**What you are asked to do**:
In the entries below, which lines run from the one containing "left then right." to the one containing "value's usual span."? Copy exactly those lines, ends included, and no others.

Top of Excerpted records

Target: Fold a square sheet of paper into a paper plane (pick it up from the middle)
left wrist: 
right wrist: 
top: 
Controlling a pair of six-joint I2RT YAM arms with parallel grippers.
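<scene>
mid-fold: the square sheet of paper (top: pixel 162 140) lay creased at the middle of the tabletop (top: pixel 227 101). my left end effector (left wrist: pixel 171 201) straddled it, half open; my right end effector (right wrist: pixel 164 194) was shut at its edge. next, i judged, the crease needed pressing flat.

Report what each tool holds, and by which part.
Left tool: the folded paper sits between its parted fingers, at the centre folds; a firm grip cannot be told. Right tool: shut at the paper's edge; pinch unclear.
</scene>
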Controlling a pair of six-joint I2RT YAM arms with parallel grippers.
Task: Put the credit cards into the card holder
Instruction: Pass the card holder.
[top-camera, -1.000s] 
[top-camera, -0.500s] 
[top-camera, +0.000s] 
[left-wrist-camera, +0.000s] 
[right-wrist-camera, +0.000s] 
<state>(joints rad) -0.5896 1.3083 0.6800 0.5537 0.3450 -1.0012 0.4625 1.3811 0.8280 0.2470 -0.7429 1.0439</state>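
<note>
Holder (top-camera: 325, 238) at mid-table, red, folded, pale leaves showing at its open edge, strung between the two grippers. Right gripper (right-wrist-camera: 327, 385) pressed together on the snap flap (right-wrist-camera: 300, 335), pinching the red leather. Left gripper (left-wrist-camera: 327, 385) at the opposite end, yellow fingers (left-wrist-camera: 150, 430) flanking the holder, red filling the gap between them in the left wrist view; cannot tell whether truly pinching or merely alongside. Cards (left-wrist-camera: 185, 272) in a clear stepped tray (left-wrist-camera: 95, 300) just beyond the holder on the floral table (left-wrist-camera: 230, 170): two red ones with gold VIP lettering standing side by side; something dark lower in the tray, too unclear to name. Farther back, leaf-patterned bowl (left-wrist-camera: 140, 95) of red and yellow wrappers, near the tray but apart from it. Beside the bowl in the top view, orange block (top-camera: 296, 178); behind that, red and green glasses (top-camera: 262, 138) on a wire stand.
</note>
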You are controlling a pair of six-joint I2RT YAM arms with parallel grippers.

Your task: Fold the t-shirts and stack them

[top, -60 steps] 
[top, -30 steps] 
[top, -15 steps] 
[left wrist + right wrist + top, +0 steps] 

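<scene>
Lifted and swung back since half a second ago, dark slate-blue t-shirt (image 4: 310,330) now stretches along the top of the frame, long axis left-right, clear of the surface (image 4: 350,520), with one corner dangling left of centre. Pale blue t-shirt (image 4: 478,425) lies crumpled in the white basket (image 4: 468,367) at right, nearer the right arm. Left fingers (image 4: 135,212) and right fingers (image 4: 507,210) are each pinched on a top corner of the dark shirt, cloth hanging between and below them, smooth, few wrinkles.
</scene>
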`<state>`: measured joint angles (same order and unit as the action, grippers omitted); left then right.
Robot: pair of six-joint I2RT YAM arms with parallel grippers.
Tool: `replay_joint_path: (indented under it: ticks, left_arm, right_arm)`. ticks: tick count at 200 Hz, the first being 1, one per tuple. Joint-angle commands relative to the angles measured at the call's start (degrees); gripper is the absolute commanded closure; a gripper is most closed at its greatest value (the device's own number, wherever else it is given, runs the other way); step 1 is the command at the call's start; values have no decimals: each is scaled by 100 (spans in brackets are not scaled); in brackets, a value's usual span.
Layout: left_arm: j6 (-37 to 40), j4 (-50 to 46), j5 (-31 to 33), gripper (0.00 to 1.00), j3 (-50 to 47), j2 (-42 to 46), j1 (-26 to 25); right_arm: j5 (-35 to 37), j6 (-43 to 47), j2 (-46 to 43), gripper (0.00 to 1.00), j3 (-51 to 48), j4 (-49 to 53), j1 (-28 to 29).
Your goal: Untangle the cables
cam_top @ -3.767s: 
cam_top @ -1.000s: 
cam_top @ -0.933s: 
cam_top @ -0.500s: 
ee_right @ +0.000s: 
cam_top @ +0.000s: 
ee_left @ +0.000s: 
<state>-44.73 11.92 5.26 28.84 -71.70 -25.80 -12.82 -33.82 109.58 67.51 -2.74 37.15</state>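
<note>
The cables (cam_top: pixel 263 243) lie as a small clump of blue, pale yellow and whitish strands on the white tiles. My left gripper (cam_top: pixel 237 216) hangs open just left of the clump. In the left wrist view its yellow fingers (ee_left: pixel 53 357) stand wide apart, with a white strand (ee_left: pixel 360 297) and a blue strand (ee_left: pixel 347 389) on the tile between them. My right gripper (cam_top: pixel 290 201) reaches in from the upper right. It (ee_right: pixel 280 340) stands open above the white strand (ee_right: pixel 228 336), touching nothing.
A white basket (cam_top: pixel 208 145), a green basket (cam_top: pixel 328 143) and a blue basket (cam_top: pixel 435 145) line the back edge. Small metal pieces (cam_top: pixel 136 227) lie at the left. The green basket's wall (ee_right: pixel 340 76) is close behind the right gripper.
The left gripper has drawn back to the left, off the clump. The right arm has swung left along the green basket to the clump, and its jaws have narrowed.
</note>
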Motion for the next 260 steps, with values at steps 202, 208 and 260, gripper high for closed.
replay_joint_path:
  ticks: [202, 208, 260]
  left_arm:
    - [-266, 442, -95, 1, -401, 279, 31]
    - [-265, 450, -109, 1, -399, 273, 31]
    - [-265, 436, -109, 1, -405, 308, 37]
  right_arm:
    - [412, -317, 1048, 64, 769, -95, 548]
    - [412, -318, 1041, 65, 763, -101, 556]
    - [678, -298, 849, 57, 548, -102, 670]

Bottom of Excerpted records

**Response to the exercise**:
`<state>`: measured joint angles (same order and unit as the action, grippers omitted); left then right.
Robot: pair of six-joint I2RT YAM arms with parallel grippers.
Tool: `replay_joint_path: (indented under it: ticks, left_arm, right_arm)`. ticks: tick count at 200 Hz, the first being 1, one per tuple. Joint-angle commands relative to the angles measured at the call's start (degrees); gripper is the absolute commanded closure; a gripper is most closed at its greatest value (the device's own number, wherever else it is given, runs the other way); step 1 is the command at the call's start; values have no decimals: each is scaled by 100 (spans in brackets are not scaled); in brackets, a value's usual span.

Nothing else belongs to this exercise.